The First Art Newspaper on the Net    Established in 1996 Tuesday, May 7, 2024


New purpose-built home for one of Australia's most significant contemporary art collections launched
‘The Shape of Things to Come’, installation view at Buxton Contemporary, the University of Melbourne, March 2018. Photo: Christian Capurro.



MELBOURNE.- Located within Melbourne’s Southbank arts precinct and embedded at the University of Melbourne’s Victorian College of the Arts (VCA), Buxton Contemporary provides a home and broad cultural context for the extraordinary art collection of Melbourne property developer and passionate art collector Michael Buxton.

Designed by leading Australian architects Fender Katsalidis, the museum features a teaching space and additional five galleries designed to showcase what is largely recognized as one of this country’s most significant collections of contemporary Australian art.

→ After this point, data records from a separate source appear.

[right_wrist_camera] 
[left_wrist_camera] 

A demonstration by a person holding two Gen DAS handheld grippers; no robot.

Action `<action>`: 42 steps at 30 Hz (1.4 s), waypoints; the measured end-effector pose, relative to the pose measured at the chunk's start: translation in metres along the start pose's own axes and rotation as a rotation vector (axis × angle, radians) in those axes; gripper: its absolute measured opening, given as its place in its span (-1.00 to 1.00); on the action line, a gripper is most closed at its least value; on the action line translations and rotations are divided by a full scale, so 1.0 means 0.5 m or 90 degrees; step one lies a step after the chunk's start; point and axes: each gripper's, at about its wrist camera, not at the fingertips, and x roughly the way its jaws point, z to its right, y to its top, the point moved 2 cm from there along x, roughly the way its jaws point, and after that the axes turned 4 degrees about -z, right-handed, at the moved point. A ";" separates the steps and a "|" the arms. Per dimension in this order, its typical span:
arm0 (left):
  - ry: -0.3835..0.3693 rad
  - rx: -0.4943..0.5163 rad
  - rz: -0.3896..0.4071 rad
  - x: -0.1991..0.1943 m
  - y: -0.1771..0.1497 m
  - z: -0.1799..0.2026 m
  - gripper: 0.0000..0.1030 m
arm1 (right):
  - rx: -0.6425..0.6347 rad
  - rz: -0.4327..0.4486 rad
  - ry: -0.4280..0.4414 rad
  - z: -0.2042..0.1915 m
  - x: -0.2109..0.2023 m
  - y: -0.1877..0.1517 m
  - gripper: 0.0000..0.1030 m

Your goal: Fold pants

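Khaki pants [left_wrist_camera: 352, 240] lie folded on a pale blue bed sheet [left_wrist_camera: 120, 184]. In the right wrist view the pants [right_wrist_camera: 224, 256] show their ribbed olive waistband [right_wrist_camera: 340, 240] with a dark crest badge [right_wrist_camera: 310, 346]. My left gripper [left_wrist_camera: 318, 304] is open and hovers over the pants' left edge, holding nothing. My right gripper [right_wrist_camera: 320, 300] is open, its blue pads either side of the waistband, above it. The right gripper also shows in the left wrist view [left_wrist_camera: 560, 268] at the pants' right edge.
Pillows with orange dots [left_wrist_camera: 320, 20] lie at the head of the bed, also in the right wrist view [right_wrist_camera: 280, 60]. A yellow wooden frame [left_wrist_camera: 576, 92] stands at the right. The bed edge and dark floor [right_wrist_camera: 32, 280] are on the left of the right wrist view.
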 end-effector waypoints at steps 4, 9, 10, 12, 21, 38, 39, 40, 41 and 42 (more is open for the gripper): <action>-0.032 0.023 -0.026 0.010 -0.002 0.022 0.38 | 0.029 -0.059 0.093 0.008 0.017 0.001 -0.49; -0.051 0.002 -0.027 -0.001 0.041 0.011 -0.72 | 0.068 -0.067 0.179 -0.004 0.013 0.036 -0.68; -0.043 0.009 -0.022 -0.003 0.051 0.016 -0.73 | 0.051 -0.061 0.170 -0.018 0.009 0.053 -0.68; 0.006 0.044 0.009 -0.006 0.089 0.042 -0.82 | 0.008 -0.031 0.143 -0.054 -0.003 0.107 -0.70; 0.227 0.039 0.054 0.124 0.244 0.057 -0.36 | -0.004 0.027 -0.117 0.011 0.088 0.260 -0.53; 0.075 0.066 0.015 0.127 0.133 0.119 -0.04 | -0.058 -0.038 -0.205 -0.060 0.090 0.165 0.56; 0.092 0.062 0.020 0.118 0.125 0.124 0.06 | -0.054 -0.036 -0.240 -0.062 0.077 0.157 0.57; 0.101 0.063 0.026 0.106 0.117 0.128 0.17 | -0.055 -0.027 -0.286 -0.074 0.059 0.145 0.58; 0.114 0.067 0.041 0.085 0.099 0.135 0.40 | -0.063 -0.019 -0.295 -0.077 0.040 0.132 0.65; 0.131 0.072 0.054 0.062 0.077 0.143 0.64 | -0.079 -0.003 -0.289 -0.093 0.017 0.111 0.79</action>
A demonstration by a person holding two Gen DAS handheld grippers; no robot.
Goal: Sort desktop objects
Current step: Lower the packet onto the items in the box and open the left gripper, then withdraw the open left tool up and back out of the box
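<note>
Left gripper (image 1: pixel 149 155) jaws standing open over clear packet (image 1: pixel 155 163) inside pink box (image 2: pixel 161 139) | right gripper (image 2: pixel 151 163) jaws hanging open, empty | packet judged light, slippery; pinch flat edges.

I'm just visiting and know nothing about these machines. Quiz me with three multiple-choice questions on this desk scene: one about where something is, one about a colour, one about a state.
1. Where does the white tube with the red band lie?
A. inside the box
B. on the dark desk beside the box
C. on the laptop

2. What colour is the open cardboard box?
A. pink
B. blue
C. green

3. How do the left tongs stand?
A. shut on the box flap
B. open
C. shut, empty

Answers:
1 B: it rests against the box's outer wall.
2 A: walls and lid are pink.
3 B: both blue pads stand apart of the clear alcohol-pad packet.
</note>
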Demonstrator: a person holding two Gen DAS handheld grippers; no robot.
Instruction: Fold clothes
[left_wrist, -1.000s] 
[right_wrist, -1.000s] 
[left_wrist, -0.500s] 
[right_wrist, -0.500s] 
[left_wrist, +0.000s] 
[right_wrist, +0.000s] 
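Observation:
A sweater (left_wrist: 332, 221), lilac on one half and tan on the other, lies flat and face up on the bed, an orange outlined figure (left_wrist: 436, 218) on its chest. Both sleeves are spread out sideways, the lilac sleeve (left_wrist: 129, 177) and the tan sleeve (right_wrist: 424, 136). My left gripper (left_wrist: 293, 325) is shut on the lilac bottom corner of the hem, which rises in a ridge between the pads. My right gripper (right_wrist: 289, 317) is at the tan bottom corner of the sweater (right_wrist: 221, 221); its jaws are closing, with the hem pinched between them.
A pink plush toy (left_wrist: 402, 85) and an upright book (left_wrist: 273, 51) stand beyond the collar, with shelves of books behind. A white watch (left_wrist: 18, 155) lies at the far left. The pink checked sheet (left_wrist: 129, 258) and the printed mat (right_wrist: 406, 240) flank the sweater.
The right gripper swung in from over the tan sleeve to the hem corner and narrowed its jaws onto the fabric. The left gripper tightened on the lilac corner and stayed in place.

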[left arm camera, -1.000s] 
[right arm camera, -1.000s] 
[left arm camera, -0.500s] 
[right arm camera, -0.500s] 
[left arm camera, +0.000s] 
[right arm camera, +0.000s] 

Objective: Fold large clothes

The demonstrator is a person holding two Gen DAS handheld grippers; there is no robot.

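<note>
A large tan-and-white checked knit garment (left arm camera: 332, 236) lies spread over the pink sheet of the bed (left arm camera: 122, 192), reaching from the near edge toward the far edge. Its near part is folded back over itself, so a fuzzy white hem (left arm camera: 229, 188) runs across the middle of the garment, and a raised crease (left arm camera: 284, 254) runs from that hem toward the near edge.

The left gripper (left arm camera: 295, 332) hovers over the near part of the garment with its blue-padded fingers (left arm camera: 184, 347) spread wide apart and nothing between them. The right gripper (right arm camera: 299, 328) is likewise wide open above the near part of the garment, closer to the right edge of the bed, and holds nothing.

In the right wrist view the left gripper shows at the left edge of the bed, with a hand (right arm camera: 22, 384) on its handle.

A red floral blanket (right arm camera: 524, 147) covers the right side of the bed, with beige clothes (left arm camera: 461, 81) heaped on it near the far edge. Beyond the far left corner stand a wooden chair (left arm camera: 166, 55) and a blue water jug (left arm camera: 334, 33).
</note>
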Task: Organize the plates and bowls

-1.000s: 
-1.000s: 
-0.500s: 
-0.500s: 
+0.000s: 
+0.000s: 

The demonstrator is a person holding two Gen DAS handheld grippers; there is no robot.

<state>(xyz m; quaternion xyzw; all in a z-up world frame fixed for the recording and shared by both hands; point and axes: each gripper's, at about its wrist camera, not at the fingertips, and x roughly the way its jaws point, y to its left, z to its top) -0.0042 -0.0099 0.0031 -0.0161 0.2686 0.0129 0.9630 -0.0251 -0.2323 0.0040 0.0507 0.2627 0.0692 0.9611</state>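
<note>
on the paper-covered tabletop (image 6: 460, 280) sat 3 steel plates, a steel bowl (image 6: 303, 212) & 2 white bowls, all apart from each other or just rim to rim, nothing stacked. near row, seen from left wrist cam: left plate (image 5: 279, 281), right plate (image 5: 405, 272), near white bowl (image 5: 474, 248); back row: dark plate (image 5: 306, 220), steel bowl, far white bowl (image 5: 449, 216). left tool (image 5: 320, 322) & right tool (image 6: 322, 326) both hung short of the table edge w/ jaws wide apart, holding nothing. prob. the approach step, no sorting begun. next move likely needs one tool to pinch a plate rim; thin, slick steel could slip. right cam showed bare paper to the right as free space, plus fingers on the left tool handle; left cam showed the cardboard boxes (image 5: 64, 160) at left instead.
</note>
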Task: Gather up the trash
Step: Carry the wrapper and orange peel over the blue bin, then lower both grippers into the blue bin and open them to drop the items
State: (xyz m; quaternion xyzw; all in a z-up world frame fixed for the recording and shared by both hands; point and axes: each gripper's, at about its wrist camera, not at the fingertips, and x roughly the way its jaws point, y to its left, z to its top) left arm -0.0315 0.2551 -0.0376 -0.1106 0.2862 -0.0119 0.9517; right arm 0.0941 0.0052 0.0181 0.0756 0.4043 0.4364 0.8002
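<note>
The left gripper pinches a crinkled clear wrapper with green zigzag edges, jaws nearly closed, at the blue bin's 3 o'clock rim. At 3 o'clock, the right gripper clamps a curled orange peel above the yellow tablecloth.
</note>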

The Michael Buxton Collection was first established in 1995 with a focus on creating a museum-quality art collection based around six major Australian artists. Under the guidance of a board that has included members of the Buxton family and leading contemporary art curators and advisors, it now encompasses three generations of artists and more than 300 works by 58 artists at the forefront of contemporary art practice. Artists featured include Howard Arkley, Mike Parr, Tracey Moffatt, Bill Henson, Patricia Piccinini, Pat Brassington, Marco Fusinato and Daniel von Sturmer.

In 2014, in a landmark philanthropic gesture valued in excess of $26 million gifted through Believe - The Campaign for the University of Melbourne, Michael Buxton donated the collection as well as the funds to build a new museum, an endowment and further operational support for a twenty-year period.

The result is Buxton Contemporary, and the launch of this purpose-built new museum realises a long-term ambition for the Buxton family to allow academic engagement with, and public access to, this highly valued representation of Australia’s visual culture.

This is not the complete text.